Print the data exactly as written, line for line, and leave its pictures behind.

**INFORMATION PROVIDED:**

::::

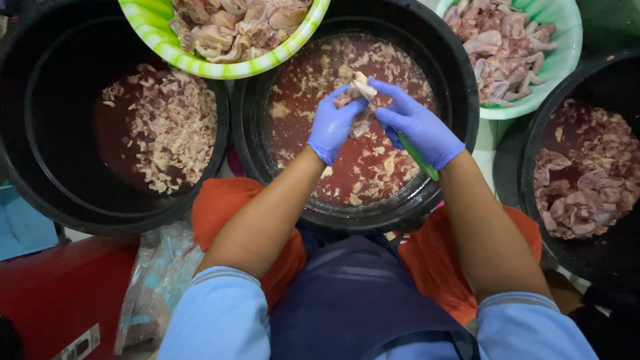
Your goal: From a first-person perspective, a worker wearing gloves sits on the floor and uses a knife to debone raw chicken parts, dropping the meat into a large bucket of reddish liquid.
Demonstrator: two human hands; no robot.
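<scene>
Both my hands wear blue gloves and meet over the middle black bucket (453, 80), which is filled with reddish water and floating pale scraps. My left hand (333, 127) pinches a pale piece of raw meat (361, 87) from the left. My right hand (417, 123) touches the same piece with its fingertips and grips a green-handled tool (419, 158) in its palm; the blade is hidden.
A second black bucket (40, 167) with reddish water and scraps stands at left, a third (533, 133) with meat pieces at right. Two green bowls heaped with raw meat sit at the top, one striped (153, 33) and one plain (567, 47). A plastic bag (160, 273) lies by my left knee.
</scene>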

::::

**RESPONSE BELOW:**
Your goal: From a first-person perspective, a worker wearing gloves sits on the floor and uses a knife to debone raw chicken parts, dropping the meat into a large bucket of reddish liquid.
Demonstrator: two human hands; no robot.
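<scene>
Both my hands wear blue gloves and meet over the middle black bucket (453, 80), which is filled with reddish water and floating pale scraps. My left hand (333, 127) pinches a pale piece of raw meat (361, 87) from the left. My right hand (417, 123) touches the same piece with its fingertips and grips a green-handled tool (419, 158) in its palm; the blade is hidden.
A second black bucket (40, 167) with reddish water and scraps stands at left, a third (533, 133) with meat pieces at right. Two green bowls heaped with raw meat sit at the top, one striped (153, 33) and one plain (567, 47). A plastic bag (160, 273) lies by my left knee.
</scene>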

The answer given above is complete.